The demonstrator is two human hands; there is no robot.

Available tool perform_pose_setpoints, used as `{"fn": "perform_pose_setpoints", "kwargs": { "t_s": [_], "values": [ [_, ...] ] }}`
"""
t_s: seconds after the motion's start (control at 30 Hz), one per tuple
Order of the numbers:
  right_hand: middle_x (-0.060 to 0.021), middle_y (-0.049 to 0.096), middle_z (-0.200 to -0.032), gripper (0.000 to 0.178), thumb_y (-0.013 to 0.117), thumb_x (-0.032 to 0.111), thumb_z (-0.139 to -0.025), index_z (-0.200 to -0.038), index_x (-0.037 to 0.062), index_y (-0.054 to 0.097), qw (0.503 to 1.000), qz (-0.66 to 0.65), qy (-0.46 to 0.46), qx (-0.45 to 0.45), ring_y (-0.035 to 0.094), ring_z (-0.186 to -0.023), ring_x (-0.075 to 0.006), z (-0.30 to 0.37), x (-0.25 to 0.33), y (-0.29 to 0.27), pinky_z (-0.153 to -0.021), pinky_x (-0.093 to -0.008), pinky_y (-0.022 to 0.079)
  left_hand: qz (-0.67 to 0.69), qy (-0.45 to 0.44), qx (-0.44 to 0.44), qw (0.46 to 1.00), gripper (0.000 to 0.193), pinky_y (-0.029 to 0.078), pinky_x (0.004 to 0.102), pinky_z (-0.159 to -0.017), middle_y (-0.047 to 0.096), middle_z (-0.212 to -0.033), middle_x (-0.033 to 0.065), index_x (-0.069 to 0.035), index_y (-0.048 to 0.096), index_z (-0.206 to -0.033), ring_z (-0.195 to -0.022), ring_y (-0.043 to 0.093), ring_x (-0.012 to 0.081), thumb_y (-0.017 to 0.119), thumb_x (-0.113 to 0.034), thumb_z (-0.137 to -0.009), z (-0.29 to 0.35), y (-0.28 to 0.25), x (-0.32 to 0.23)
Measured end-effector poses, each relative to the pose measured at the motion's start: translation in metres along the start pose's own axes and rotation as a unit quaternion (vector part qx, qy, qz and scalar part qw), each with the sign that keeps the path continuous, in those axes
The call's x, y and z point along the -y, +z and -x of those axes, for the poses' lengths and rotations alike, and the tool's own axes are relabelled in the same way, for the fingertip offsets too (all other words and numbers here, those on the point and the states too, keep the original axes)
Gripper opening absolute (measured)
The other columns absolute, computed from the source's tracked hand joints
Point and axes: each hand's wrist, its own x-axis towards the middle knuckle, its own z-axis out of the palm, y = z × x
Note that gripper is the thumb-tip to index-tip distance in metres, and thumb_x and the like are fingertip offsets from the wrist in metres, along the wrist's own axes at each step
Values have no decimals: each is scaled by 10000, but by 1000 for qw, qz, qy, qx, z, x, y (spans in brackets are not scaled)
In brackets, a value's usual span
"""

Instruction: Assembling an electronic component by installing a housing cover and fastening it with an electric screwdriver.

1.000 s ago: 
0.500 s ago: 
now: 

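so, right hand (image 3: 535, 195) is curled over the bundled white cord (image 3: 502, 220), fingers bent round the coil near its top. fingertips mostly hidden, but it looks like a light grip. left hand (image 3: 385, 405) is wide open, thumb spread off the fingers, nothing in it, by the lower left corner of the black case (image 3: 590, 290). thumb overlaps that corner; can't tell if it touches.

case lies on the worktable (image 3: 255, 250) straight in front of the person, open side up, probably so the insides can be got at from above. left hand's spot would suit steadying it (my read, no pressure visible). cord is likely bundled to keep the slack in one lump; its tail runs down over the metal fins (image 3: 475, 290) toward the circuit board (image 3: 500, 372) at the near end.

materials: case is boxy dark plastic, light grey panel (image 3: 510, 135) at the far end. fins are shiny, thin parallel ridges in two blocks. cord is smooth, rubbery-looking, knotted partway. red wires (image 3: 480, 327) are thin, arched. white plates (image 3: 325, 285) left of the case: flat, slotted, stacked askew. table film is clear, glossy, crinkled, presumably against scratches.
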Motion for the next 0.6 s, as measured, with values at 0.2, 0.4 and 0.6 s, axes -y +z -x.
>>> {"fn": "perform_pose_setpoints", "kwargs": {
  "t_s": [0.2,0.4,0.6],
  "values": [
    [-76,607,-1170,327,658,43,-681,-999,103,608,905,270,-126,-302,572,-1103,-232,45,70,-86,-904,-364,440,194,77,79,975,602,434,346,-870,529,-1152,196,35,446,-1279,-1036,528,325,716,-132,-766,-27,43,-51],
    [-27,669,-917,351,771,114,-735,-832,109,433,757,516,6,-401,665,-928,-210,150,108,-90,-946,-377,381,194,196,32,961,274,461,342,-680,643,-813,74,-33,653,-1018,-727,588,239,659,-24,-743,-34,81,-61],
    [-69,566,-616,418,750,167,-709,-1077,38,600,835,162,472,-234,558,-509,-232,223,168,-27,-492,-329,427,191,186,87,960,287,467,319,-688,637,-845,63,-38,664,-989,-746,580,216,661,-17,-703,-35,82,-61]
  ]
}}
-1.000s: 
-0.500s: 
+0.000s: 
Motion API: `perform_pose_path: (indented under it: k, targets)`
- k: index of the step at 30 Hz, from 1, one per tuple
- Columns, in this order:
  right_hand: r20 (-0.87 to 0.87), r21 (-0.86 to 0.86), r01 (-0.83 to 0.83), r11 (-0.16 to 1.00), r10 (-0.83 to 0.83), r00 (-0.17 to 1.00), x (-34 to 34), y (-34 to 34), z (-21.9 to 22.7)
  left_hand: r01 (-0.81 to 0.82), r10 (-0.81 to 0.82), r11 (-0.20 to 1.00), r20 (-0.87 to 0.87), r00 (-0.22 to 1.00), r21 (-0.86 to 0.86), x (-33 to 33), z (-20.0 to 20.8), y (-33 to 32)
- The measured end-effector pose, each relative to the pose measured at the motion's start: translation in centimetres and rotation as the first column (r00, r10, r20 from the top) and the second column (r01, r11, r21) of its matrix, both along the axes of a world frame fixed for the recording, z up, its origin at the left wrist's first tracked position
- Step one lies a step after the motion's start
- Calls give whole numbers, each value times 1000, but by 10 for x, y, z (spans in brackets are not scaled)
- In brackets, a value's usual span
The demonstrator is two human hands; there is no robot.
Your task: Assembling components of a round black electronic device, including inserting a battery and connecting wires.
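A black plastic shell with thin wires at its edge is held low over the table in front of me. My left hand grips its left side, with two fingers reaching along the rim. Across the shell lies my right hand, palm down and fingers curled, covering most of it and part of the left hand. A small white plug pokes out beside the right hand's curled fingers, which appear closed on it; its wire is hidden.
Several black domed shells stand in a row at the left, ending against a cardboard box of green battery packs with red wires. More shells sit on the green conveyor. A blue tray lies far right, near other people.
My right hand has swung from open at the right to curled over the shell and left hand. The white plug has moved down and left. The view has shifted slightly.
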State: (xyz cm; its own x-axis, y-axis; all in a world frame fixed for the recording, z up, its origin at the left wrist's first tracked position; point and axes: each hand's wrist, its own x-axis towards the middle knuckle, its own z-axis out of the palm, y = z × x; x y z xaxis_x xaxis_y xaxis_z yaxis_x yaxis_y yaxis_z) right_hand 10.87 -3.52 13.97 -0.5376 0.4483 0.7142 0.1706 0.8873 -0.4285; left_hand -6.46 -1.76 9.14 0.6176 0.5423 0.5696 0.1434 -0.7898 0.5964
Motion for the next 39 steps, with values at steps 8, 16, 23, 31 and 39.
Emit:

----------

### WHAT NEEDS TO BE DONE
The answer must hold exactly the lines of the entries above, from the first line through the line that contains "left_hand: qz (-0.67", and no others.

### EXERCISE OUTPUT
The demonstrator is two human hands; there is no robot.

Available tool perform_pose_setpoints, used as `{"fn": "perform_pose_setpoints", "kwargs": { "t_s": [_], "values": [ [_, ...] ] }}`
"""
t_s: seconds after the motion's start (control at 30 Hz), one per tuple
Order of the numbers:
  right_hand: middle_x (-0.060 to 0.021), middle_y (-0.049 to 0.096), middle_z (-0.200 to -0.032), gripper (0.000 to 0.178), thumb_y (-0.013 to 0.117), thumb_x (-0.032 to 0.111), thumb_z (-0.139 to -0.025), index_z (-0.200 to -0.038), index_x (-0.037 to 0.062), index_y (-0.054 to 0.097), qw (0.503 to 1.000), qz (-0.66 to 0.65), qy (-0.46 to 0.46), qx (-0.45 to 0.45), ring_y (-0.035 to 0.094), ring_z (-0.186 to -0.023), ring_x (-0.075 to 0.006), z (-0.30 to 0.37), x (-0.25 to 0.33), y (-0.29 to 0.27), pinky_z (-0.153 to -0.021), pinky_x (-0.093 to -0.008), pinky_y (-0.022 to 0.079)
  left_hand: qz (-0.67 to 0.69), qy (-0.45 to 0.44), qx (-0.44 to 0.44), qw (0.46 to 1.00), gripper (0.000 to 0.193), pinky_y (-0.029 to 0.078), pinky_x (0.004 to 0.102), pinky_z (-0.159 to -0.017), middle_y (-0.047 to 0.096), middle_z (-0.212 to -0.033), middle_x (-0.033 to 0.065), index_x (-0.069 to 0.035), index_y (-0.048 to 0.096), index_z (-0.206 to -0.033), ring_z (-0.195 to -0.022), ring_y (-0.043 to 0.093), ring_x (-0.012 to 0.081), thumb_y (-0.017 to 0.119), thumb_x (-0.113 to 0.034), thumb_z (-0.137 to -0.009), z (-0.29 to 0.35), y (-0.28 to 0.25), x (-0.32 to 0.23)

The complete output has now been given.